# DSL Router im Keller



## irmo (8. Juli 2012)

Hallo,
zurzeit habe ich meinen DSL Router im Erdgeschoss stehen. Dort ist auch die erste und einzigste TAE-Dose. Zwecks Patchpanel und Kabelverlegung für Netzwerkdosen, möchte ich nun den Router im Keller unterbringen, wo leider keine TAE Dose vorhanden ist. Nun meine Frage:
Lässt sich direkt am APL eine neue TAE-Dose anschließen?
Was gibt es sonst für Möglichkeiten?

Vielen Dank im Voraus


----------



## rabe08 (8. Juli 2012)

Ja, Du kannst direkt am APL eine TAE-Dose anschließen. Du solltest nur wissen, was du tust. Wenn es sich um ein Einfamilienhaus handelt, sollte es relativ easy gehen. Du mußt halt die richtigen Litzen erwischen. Sind ja nur zwei...


----------



## irmo (8. Juli 2012)

Dort sind aber leider schon zwei Kabel zur ersten TAE-Dose.




			Dieser Inhalt steht nur eingeloggten Mitgliedern zur Verfügung.


----------



## Emerald Flint (8. Juli 2012)

wenn ich das richtig verstanden habe musst nur wissen welche 2 kabel bei der ersten TAE ankommen, diese abbauen, in den keller neben das feld verlegen und wenn du die anschlüsse auf dem bild richtig markiert hasst dort das neue kabel zur neuen dose anschließen,

geht das originalkabel dann von der ersten TAE dose direkt weiter zu 2ten oder wie ist das gelöst?

Router im keller heißt allerdings auch das du was WAN signal irgendwie wieder zu deinen endgeräten bekommen musst. solltest W-Lan nutzen wirst dann mindestens noch eine stahlbetondecke dazwischen haben die das signal deutlich schwächen wird
da man viele router auch an die wand hängen kann frage ich mal was ist der eigentliche grund den in den keller zu verlegen, bei einem modem welches im bridge modus das wan signal nach oben zum router schleust würde ich das noch verstehen aber ich sehe immo nicht den wirklichen nutzen den im keller zu verbauen bei schlechteren w-la empfang


----------



## irmo (8. Juli 2012)

Die jetzige erste TAE-Dose soll dann zur zweiten werden, somit muss das Originalkabel so bleiben, wie es ist.  Meine Frage wäre, ob ich an den im Bild grün markierten Anschluss diese weitere Dose hängen könnte. 
Der Router soll in den Keller, da ich im gesamten Haus mithilfe eines Patchpanels Netzwerkdosen verlegen will.

Gruß


----------



## Emerald Flint (8. Juli 2012)

ah kk nur verzichtest dann quasi auf w-lan oder wirst eine accesstation oder einen repeater brauchen

die dose die DSL liefert soll immer die erste sein. wenn ich das nun richtig verstehe müsstest ein neus kabel an rot anschließen was direkt zur TAE daneben führt und der router angeschlossen werden soll.
da deine jetzige erste TAE zur 2ten werden soll müsstest die dann in das von dir grün eingezeichnete packen und diene jetzige 2te dose kannst ja abbauen und im keller verwenden.

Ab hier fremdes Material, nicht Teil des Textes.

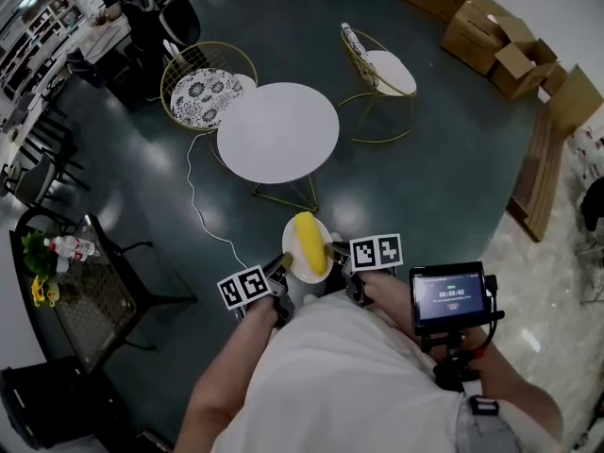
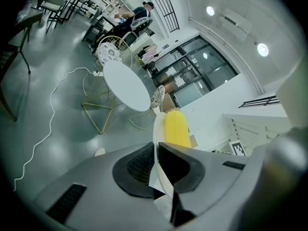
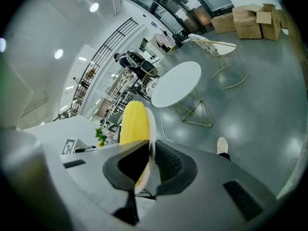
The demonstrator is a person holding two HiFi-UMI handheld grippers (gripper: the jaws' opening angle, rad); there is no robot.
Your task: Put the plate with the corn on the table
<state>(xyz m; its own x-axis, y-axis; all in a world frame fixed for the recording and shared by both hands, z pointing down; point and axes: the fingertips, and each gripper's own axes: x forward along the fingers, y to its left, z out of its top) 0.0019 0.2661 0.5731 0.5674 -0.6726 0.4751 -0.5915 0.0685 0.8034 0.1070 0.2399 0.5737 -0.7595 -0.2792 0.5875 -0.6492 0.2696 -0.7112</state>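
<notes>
Head view: plate [image 1: 290,237] w/ corn [image 1: 309,242] hangs in the air, short of the round table [image 1: 277,132], on my side of it. My left gripper [image 1: 282,263] & right gripper [image 1: 331,250] each pinch its rim. Not there yet: reaching the table & setting down are left.

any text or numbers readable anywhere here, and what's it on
screen: a small line of text and a row of digits like a timer, too blurred to quote
left cube and right cube: black-and-white square markers only, no letters
boxes: no print that can be read
plate and corn: no text
</notes>
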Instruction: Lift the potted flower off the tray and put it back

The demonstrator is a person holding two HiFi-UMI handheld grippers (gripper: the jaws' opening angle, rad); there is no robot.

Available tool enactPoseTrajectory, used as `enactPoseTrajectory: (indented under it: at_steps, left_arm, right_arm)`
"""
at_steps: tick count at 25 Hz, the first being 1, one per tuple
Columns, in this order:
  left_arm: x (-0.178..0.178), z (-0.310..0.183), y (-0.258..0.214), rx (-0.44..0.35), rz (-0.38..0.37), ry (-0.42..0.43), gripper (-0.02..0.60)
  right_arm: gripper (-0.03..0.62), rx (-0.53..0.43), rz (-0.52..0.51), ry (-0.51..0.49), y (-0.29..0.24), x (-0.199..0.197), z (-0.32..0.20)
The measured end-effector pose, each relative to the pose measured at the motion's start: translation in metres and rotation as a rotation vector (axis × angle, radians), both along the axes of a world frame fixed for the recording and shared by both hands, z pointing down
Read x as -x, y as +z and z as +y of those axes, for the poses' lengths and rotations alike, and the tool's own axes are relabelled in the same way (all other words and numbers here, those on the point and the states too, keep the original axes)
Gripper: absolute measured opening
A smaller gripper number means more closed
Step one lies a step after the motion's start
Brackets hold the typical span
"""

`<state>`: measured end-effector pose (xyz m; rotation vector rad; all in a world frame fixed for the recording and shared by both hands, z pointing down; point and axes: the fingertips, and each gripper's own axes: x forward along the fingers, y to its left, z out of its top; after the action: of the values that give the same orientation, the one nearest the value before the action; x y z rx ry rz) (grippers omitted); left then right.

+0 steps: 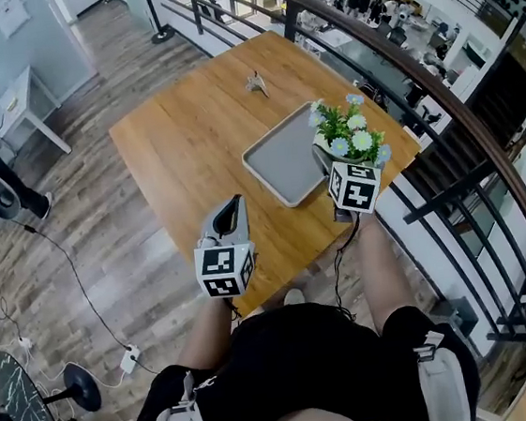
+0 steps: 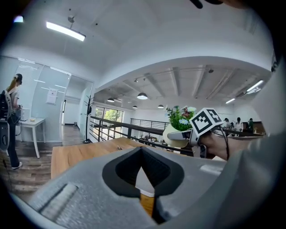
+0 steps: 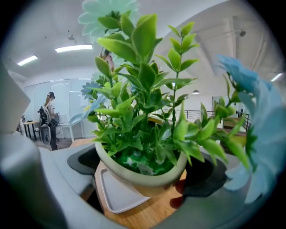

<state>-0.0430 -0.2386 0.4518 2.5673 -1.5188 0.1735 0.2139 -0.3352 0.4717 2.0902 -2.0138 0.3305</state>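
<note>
Right tongs [image 1: 336, 170]: closed on the potted flower [image 3: 142, 157], one jaw on each side of the pale pot below its rim. The pot hangs upright in the air, clear of the desk [image 1: 180, 143]. The grey tray [image 1: 286, 160] lies empty below it. Seen from the head, the plant sits over the tray's right edge, near the desk's railing side.

Left tongs [image 2: 142, 150]: jaws brought together, nothing between them, held over the near desk edge, well apart from the tray.

A small object [image 1: 256, 85] lies on the far part of the desk; its kind cannot be determined.
</note>
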Motion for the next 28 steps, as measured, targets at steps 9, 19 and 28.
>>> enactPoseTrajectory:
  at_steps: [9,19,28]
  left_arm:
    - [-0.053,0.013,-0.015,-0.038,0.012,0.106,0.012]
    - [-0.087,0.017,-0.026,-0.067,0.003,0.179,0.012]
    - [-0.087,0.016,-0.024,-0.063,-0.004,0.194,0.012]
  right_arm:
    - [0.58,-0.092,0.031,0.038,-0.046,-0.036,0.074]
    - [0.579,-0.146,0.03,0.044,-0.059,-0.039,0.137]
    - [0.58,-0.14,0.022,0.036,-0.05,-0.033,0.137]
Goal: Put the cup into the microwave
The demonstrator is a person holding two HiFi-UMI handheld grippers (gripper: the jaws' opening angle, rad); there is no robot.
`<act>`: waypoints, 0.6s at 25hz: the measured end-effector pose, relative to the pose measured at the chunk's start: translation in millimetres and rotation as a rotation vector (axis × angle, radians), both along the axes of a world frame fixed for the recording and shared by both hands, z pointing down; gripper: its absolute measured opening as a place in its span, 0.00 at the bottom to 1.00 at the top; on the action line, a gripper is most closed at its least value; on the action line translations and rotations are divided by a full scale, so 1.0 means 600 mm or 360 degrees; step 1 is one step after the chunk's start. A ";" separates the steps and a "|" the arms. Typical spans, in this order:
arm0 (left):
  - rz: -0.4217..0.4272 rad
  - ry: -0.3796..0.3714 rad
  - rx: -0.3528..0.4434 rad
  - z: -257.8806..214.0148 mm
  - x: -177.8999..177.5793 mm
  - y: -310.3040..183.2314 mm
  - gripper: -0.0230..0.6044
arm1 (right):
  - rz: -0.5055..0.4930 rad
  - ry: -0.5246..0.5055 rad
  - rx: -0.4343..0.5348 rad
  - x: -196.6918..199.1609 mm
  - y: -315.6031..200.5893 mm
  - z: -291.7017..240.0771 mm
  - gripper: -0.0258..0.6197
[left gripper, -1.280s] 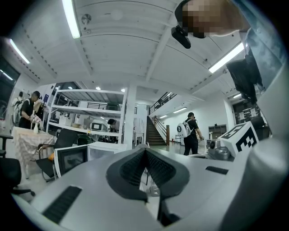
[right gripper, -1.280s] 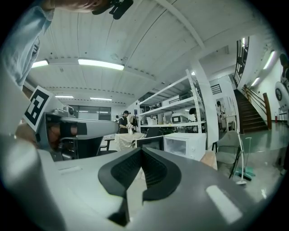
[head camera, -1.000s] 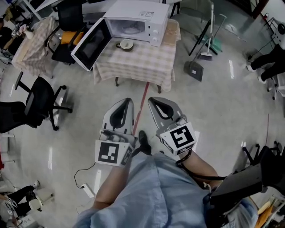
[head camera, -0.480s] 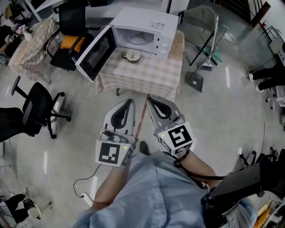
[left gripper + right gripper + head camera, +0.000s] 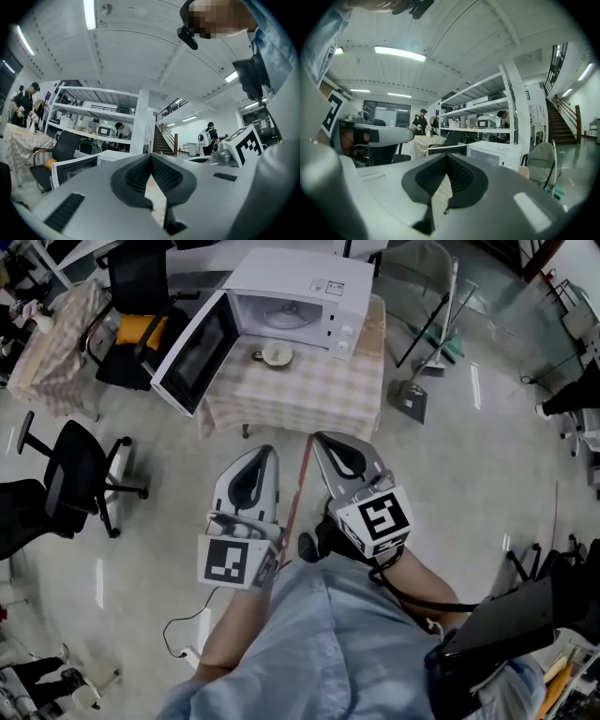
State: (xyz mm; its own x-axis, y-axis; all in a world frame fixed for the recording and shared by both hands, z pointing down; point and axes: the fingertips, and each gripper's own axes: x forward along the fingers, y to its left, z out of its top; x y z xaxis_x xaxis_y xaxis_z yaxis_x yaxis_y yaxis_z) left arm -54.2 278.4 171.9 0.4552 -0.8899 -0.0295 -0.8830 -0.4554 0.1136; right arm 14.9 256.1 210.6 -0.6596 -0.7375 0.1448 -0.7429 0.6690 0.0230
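Note:
A white microwave [image 5: 300, 296] stands on a table with a checked cloth [image 5: 309, 399], its door [image 5: 192, 348] swung open to the left. A small pale cup [image 5: 275, 354] sits on the cloth just in front of the open cavity. In the head view my left gripper [image 5: 265, 451] and right gripper [image 5: 323, 439] are held side by side over the floor, well short of the table, both pointing at it. Both are shut with nothing between the pads. The left gripper [image 5: 151, 157] and right gripper [image 5: 447, 157] views show the pads meeting, with the microwave [image 5: 494, 152] beyond.
Black office chairs [image 5: 80, 460] stand to the left, and one with an orange item [image 5: 131, 324] sits behind the door. A dustpan [image 5: 410, 395] and a folding chair [image 5: 427, 277] are right of the table. A red line [image 5: 300, 474] and a cable [image 5: 187, 634] lie on the floor.
The table and microwave have come a little closer in the head view as the person walks toward them. Both grippers stayed shut and side by side.

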 end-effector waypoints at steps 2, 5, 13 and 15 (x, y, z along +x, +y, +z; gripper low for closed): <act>-0.0001 -0.0007 -0.0017 0.007 -0.005 -0.009 0.04 | 0.0001 0.0006 -0.0006 -0.002 -0.008 0.004 0.03; -0.0013 -0.0001 -0.0018 0.008 -0.009 -0.029 0.04 | -0.0014 0.0013 -0.0009 -0.006 -0.022 0.008 0.03; -0.0040 -0.0029 -0.0060 0.009 -0.005 -0.090 0.04 | -0.0024 0.0000 -0.0030 0.003 -0.089 0.015 0.03; -0.0054 -0.0050 -0.0092 0.017 -0.005 -0.111 0.04 | -0.0021 -0.0005 -0.0035 0.009 -0.111 0.020 0.03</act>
State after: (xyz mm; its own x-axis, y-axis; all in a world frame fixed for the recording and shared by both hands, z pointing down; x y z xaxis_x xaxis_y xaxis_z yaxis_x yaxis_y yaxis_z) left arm -57.3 212.1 182.1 0.4248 -0.9045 0.0363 -0.9012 -0.4188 0.1111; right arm 20.5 189.4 222.8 -0.6697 -0.7254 0.1587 -0.7341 0.6791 0.0062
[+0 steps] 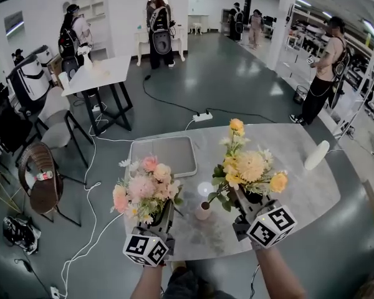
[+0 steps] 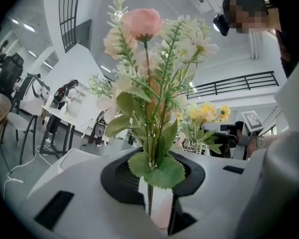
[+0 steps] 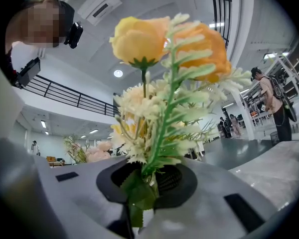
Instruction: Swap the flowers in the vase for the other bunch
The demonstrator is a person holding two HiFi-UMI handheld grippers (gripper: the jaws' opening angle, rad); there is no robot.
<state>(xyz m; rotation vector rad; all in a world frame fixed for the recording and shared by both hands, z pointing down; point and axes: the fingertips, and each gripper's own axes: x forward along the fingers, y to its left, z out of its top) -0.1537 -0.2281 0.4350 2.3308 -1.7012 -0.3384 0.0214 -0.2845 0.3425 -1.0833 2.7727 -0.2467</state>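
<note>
A marble table (image 1: 299,192) is seen from above, with its near edge lying under both grippers. A grey tray (image 1: 162,156) is set toward the far edge, and bare marble is left to its right. A small pink vase (image 1: 203,212) is stood between the grippers. The left gripper (image 1: 166,209) is clamped narrowly on the stems of the pink bunch (image 1: 144,189). The right gripper (image 1: 245,199) is clamped likewise on the yellow bunch (image 1: 249,167). Both bunches are held upright.

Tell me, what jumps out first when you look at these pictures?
Two flower bunches jump out, held upright at the marble table. The left gripper grips the pink bunch, the right gripper the yellow bunch. A small vase stands on the table between them.
</note>
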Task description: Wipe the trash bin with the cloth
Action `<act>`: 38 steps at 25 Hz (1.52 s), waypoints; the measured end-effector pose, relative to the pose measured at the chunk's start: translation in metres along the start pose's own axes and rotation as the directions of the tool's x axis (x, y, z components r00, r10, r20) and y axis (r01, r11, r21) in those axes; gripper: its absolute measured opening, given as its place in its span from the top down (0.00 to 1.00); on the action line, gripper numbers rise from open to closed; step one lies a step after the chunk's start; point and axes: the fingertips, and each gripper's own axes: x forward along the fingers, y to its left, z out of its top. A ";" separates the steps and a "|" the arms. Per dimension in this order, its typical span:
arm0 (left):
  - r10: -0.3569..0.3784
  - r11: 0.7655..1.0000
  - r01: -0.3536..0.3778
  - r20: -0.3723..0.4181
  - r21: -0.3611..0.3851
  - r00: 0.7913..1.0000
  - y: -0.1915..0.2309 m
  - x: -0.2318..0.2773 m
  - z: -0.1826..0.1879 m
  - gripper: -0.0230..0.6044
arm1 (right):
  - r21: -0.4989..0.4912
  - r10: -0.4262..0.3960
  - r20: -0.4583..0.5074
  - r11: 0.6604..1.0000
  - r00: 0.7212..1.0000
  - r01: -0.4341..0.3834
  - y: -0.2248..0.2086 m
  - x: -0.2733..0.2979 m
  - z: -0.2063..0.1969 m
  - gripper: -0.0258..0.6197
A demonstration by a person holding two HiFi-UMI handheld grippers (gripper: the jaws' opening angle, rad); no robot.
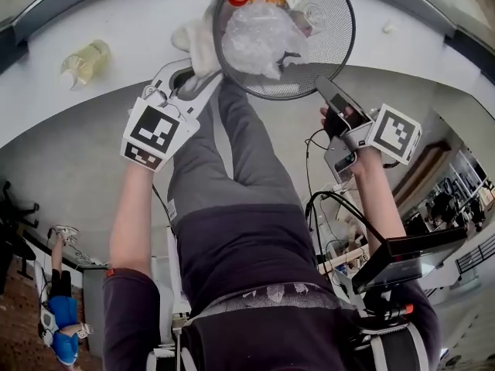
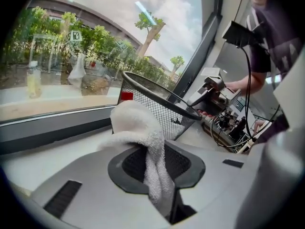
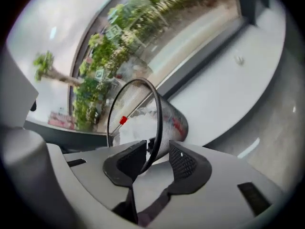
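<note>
I seem to be in a robotics lab: right of the mesh trash bin (image 2: 157,109) stands a bench (image 2: 228,128) cluttered with cables and electronics, behind it a broad window (image 2: 71,46) onto trees.

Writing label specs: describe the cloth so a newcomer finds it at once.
On the white window ledge sits a black mesh trash bin holding rubbish. By its left rim, the left gripper pinches the cloth: a fluffy white terry rag, the only soft thing outside the bin.
</note>
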 end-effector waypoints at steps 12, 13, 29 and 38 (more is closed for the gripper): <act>0.130 0.985 -0.142 0.122 0.097 0.984 0.066 -0.016 0.071 0.86 | -0.285 -0.110 0.078 0.950 0.991 0.128 0.003 0.018 0.101 0.89; 0.126 0.985 -0.138 0.115 0.104 0.985 0.067 -0.016 0.068 0.86 | -0.204 -0.118 0.088 0.970 0.989 0.134 -0.001 0.016 0.096 0.89; -0.016 1.000 0.016 -0.033 -0.014 0.999 -0.006 0.008 -0.003 0.86 | 0.516 0.259 -0.166 0.845 0.952 -0.140 0.018 0.021 -0.064 0.86; -0.024 0.997 0.022 -0.036 -0.075 0.999 -0.013 0.009 -0.017 0.86 | -0.123 0.019 -0.150 0.992 0.988 -0.038 0.012 0.002 -0.015 0.75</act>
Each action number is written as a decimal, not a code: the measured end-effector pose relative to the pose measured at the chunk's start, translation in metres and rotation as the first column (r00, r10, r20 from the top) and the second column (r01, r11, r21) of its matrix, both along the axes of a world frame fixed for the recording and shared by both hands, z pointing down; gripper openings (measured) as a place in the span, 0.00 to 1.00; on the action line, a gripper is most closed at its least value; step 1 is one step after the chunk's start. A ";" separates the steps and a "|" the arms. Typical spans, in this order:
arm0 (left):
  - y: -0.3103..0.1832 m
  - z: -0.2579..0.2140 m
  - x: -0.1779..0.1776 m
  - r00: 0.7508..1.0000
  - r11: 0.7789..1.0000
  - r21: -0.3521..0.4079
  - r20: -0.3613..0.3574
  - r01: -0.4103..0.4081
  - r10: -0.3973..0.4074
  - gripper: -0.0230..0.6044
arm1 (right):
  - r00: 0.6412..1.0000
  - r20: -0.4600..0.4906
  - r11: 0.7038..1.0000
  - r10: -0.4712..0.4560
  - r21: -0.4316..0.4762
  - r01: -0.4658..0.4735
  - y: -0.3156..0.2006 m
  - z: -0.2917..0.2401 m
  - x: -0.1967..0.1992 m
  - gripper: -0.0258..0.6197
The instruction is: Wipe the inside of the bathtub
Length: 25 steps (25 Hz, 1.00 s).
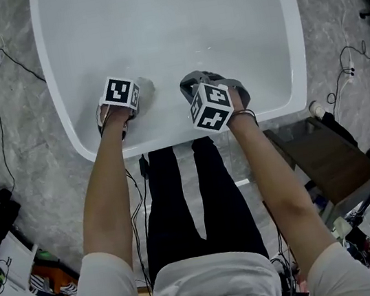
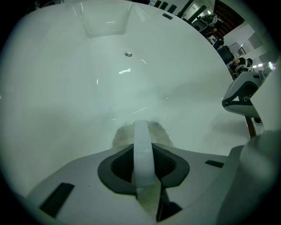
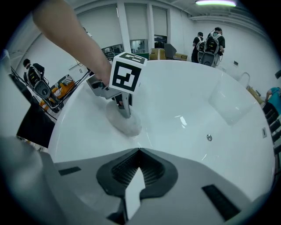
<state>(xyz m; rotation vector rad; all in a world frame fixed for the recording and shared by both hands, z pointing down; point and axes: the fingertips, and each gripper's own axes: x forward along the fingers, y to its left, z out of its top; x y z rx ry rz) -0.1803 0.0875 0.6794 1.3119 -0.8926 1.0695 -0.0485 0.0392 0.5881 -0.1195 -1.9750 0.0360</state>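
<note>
White bathtub (image 1: 173, 27) on grey marbled floor (image 1: 33, 154)

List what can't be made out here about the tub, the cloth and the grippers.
Cloth: head view, mostly hidden under the left gripper; full shape unclear.
Bathtub far end: head view, cut off by the top edge.
Small metal fitting: right gripper view, too small to tell drain from overflow.
Wiped versus unwiped areas: every view, the plain white surface shows no marks.

Beyond my right claw (image 3: 139, 151) I see white walls (image 3: 250, 39), tall windows (image 3: 137, 24), a ceiling light (image 3: 215, 2). Left of my left claw (image 1: 138, 95), grey marbled floor (image 1: 35, 167) with cables (image 1: 1, 131).
</note>
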 end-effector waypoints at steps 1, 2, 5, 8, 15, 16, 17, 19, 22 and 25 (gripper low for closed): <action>0.002 0.000 -0.005 1.000 1.000 -0.001 0.008 -0.006 0.006 0.19 | 1.000 0.002 1.000 -0.005 -0.001 0.005 0.002 0.000 -0.004 0.07; 0.004 0.000 -0.009 1.000 1.000 -0.003 0.014 -0.010 0.010 0.19 | 1.000 0.003 1.000 -0.010 -0.003 0.010 0.005 0.001 -0.007 0.07; 0.010 0.000 -0.020 1.000 1.000 -0.013 0.020 -0.011 0.011 0.19 | 1.000 0.003 1.000 -0.018 -0.008 0.018 0.009 0.002 -0.015 0.07; 0.014 0.000 -0.029 0.999 0.999 -0.027 0.030 -0.033 0.034 0.19 | 1.000 0.006 1.000 -0.020 -0.009 0.020 0.011 0.002 -0.021 0.07; 0.020 0.005 -0.044 0.997 0.995 -0.074 0.028 -0.065 0.067 0.19 | 1.000 0.003 1.000 -0.018 -0.013 0.018 0.012 0.005 -0.038 0.07; 0.020 0.006 -0.045 0.997 0.995 -0.076 0.031 -0.072 0.075 0.19 | 1.000 0.003 1.000 -0.019 -0.014 0.019 0.014 0.005 -0.040 0.07; 0.020 0.007 -0.046 0.996 0.994 -0.077 0.035 -0.076 0.079 0.19 | 1.000 0.004 1.000 -0.021 -0.016 0.021 0.015 0.006 -0.042 0.07; 0.020 0.010 -0.047 0.996 0.994 -0.079 0.037 -0.077 0.080 0.19 | 1.000 0.002 1.000 -0.021 -0.019 0.021 0.016 0.008 -0.045 0.07; 0.017 0.016 -0.049 0.996 0.994 -0.084 0.032 -0.075 0.078 0.19 | 1.000 0.000 1.000 -0.011 -0.021 0.011 0.013 0.011 -0.046 0.07; 0.015 0.024 -0.050 0.996 0.993 -0.091 0.029 -0.076 0.079 0.19 | 1.000 -0.003 1.000 0.003 -0.020 -0.003 0.011 0.015 -0.045 0.07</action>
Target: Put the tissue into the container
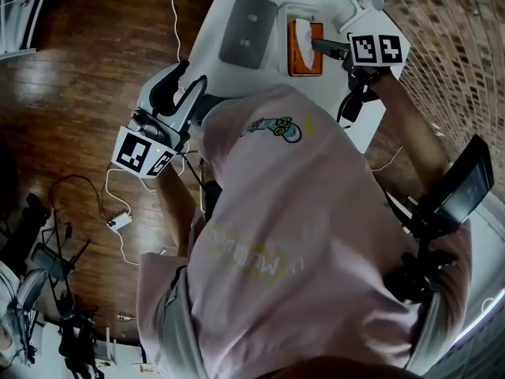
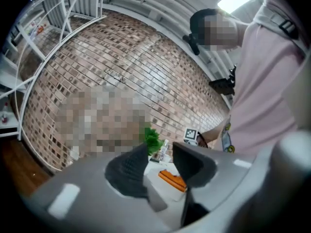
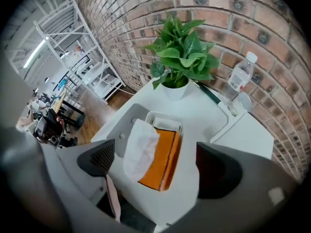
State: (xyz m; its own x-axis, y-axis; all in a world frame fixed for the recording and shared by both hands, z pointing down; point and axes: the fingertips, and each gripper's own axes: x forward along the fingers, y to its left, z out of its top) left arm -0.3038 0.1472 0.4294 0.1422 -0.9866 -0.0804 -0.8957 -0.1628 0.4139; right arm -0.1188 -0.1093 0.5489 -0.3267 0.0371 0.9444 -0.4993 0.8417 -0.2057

najut schient ein plan zu sein (ich für meinen teil würde den router immer in der nähe des wichtigsten PCs oder zentral für w-lan stehen haben. habe auch nen patchkabel mit 2 netzwerkdosen vom keller nach oben in den ersten stock gelegt und greife damit auch nur das signal splitter ab)


----------



## irmo (8. Juli 2012)

Darf man das auch einfach so machen? Hab mal gehört das man am APL nichts verändern darf.


----------



## Emerald Flint (8. Juli 2012)

dürfen ist hier ja rellativ^^ sicher kannst nen telekom techniker bitten die 1te TAE in den Keller zu verlegen nur ist die frage was dich das kosten würde. vom prinzip kannst je eher wenig falsch machen und brauchst auch kein LSA werkzeug dafür

da acuh nur 2 kabel pro dose angeschlossen sind ist eher die frage ob man es auch allein hinbekommen würde. wenn du alles richtig machst wird das wahrscheinlich eh keiner merken nur will ich dich auch zu nichts verleiten. die vorbereitenden maßnahmen kannst ja schonmal in angriff nehmen. also patchkabel verlegen etc und das mit der telekom abklären. immo sehe ich allerdings nur das du einfach ein weiteres kabel bräuchtest das ca 10-15 cm lang ist um die erste dose in den keller zu bekommen

wäre nett wenn sich auch mal jemand anders dazu meldet


----------



## c0vington (10. Juli 2012)

also an den APL im Keller/ am Haus darf nur ein Techniker der Telekom. mit dürfen/ machen/ dran arbeiten hat Emerald Flint schon recht, sofern du nur an deine Leitung gehst macht dir da keiner ein Problem raus.

Wenn du also sicher bist auf welchem Stift dein Anschluss liegt, kannst du hier einfach ein neues Kabel anklemmen. Sofern du eine Aufputz TAE oder Netzwerkdose hast, kannst du diese auch dann direkt am APL im Keller, wo auch immer, setzen und deine Endgeräte anschließen.

Grüße


----------



## TurricanVeteran (10. Juli 2012)

irmo schrieb:


> Die jetzige erste TAE-Dose soll dann zur zweiten werden, somit muss das Originalkabel so bleiben, wie es ist.


Wie ist das zu verstehen? Direkt am apl ist pro telefonleitung nur eine tae-dose erlaubt. Es gibt also nur die erste und keine zweite.
Willst du oben das telefon und unten das dsl-modem haben wäre dein aufbau also APL-> 1. TAE-Dose (optional) ->Splitter ->2. TAE am telefon- und DSL-Modem am dsl-abgang.


----------



## c0vington (10. Juli 2012)

das Telefon sollte am Splitter angeschlossen werden da es sonst zu Problemen bei der DSL Leitung kommen kann. oder man geht von der 1. TAE auf den Splitter und von dort mit 2 Drähten zur 2. TAE wo das Telefon dran geht und mit LAN Kabel bis zum DSL Modem


----------